_Try it:_
Write the listing below again, word for word.

══════════

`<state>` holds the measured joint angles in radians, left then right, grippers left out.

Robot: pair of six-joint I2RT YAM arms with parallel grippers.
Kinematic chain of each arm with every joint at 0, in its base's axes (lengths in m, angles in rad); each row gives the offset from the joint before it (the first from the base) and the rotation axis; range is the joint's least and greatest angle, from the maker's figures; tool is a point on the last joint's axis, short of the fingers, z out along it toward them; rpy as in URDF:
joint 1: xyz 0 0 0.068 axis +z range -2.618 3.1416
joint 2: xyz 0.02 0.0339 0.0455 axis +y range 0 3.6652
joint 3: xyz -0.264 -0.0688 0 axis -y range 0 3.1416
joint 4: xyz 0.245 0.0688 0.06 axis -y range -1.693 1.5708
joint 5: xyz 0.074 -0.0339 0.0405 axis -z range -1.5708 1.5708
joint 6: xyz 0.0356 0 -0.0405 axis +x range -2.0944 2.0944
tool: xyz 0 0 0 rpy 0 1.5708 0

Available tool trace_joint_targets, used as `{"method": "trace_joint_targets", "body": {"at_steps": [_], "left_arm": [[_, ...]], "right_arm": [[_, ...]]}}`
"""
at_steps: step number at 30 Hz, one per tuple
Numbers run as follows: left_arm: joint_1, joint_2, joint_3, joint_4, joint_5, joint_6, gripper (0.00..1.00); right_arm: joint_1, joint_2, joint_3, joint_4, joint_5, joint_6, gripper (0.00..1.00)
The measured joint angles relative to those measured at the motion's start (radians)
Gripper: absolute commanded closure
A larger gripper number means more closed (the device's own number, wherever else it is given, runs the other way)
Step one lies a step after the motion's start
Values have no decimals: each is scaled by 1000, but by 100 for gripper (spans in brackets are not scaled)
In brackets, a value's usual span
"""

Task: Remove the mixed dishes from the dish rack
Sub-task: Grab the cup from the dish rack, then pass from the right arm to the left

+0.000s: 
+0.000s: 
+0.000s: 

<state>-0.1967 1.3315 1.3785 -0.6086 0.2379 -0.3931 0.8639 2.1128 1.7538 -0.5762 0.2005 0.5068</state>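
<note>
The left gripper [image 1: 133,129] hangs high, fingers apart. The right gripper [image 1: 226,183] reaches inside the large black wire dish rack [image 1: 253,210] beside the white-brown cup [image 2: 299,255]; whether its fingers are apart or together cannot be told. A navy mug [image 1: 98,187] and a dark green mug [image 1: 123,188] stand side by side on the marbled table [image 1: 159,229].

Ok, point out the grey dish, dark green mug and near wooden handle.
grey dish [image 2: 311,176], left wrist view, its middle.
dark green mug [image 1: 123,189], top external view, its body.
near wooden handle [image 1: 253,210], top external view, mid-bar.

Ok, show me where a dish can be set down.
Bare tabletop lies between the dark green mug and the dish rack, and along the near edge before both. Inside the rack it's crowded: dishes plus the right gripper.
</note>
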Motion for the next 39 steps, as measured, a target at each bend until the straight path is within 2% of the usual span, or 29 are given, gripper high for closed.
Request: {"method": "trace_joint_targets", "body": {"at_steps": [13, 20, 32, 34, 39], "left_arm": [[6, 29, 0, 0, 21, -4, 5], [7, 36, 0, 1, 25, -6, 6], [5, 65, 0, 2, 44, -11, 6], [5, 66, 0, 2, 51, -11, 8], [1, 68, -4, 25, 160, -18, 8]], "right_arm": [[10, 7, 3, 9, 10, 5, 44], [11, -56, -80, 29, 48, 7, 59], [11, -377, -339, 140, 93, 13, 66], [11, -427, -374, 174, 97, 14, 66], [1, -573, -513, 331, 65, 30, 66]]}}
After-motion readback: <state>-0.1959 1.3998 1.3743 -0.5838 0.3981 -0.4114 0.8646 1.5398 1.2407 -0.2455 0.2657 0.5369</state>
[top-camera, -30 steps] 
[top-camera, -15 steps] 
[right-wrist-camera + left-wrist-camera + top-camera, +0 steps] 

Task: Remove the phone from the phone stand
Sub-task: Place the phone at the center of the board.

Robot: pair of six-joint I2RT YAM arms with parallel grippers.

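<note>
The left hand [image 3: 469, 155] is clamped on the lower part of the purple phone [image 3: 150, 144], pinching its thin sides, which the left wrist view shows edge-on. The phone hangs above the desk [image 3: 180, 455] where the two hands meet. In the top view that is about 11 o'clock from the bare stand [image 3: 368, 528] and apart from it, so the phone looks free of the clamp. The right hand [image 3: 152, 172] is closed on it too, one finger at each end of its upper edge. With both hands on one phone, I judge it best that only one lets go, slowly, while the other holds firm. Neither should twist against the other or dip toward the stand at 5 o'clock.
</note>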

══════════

_Output of the task:_
`<state>` holds the measured joint angles in radians, left then right, grippers left out.

Robot: pair of six-joint I2RT YAM arms with parallel grippers.
Kinematic chain of each arm with every joint at 0, in its base's axes (lengths in m, angles in rad); each row gives the offset from the joint before it (the first from the base) and the rotation axis; range is the joint's least and greatest angle, from the maker's figures; tool is a point on the last joint's axis, short of the fingers, z out along it toward them; rpy as in URDF:
joint 1: xyz 0 0 0.068 axis +z range -2.618 3.1416
joint 2: xyz 0.02 0.0339 0.0455 axis +y range 0 3.6652
joint 3: xyz -0.264 -0.0688 0 axis -y range 0 3.1416
joint 4: xyz 0.245 0.0688 0.06 axis -y range -1.693 1.5708
joint 5: xyz 0.074 -0.0339 0.0405 axis -z range -1.5708 1.5708
joint 6: xyz 0.0356 0 -0.0405 axis +x range -2.0944 2.0944
tool: xyz 0 0 0 rpy 0 1.5708 0

Available tool trace_joint_targets, used as `{"method": "trace_joint_targets", "body": {"at_steps": [_], "left_arm": [[_, ...]], "right_arm": [[_, ...]]}}`
"""
at_steps: step number at 30 Hz, one per tuple
Numbers run as follows: left_arm: joint_1, joint_2, joint_3, joint_4, joint_5, joint_6, gripper (0.00..1.00); right_arm: joint_1, joint_2, joint_3, joint_4, joint_5, joint_6, gripper (0.00..1.00)
The measured joint angles relative to those measured at the motion's start (radians)
Gripper: absolute commanded closure
A larger gripper number means more closed (the device's own number, wherever else it is given, runs the other way)
Step one lies a step after the motion's start
Values have no decimals: each is scaled by 1000, but by 100 for gripper (spans in brackets are not scaled)
In brackets, a value's usual span
"""

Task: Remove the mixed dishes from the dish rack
Sub-task: Grab the cup from the dish rack, then pass from the right arm to the left

+0.000s: 
+0.000s: 
+0.000s: 

<state>-0.1967 1.3315 1.3785 -0.6086 0.2379 -0.3931 0.8639 2.1128 1.7538 -0.5762 0.2005 0.5068</state>
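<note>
The left gripper [image 1: 133,129] hangs high, fingers apart. The right gripper [image 1: 226,183] reaches inside the large black wire dish rack [image 1: 253,210] beside the white-brown cup [image 2: 299,255]; whether its fingers are apart or together cannot be told. A navy mug [image 1: 98,187] and a dark green mug [image 1: 123,188] stand side by side on the marbled table [image 1: 159,229].

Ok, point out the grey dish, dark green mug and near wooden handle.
grey dish [image 2: 311,176], left wrist view, its middle.
dark green mug [image 1: 123,189], top external view, its body.
near wooden handle [image 1: 253,210], top external view, mid-bar.

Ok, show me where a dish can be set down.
Bare tabletop lies between the dark green mug and the dish rack, and along the near edge before both. Inside the rack it's crowded: dishes plus the right gripper.
</note>
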Motion for the next 39 steps, as measured, a target at each bend until the straight path is within 2% of the usual span, or 29 are given, gripper high for closed.
Request: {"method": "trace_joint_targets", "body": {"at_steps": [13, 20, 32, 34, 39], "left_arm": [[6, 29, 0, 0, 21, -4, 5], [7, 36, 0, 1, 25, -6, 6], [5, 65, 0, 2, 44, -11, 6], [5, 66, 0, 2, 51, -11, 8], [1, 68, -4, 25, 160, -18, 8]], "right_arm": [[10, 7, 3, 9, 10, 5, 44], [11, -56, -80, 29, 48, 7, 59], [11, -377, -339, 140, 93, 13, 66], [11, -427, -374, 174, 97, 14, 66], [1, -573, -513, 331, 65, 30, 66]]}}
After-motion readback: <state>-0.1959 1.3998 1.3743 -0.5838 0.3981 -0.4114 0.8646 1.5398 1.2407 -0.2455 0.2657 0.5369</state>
[top-camera, -30 steps] 
[top-camera, -15 steps] 
[right-wrist-camera + left-wrist-camera + top-camera, +0 steps] 

Task: Remove the phone from the phone stand
Sub-task: Place the phone at the center of the board.

Robot: pair of six-joint I2RT YAM arms with parallel grippers.

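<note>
The left hand [image 3: 469, 155] is clamped on the lower part of the purple phone [image 3: 150, 144], pinching its thin sides, which the left wrist view shows edge-on. The phone hangs above the desk [image 3: 180, 455] where the two hands meet. In the top view that is about 11 o'clock from the bare stand [image 3: 368, 528] and apart from it, so the phone looks free of the clamp. The right hand [image 3: 152, 172] is closed on it too, one finger at each end of its upper edge. With both hands on one phone, I judge it best that only one lets go, slowly, while the other holds firm. Neither should twist against the other or dip toward the stand at 5 o'clock.
</note>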

Nothing remains to be added to the output.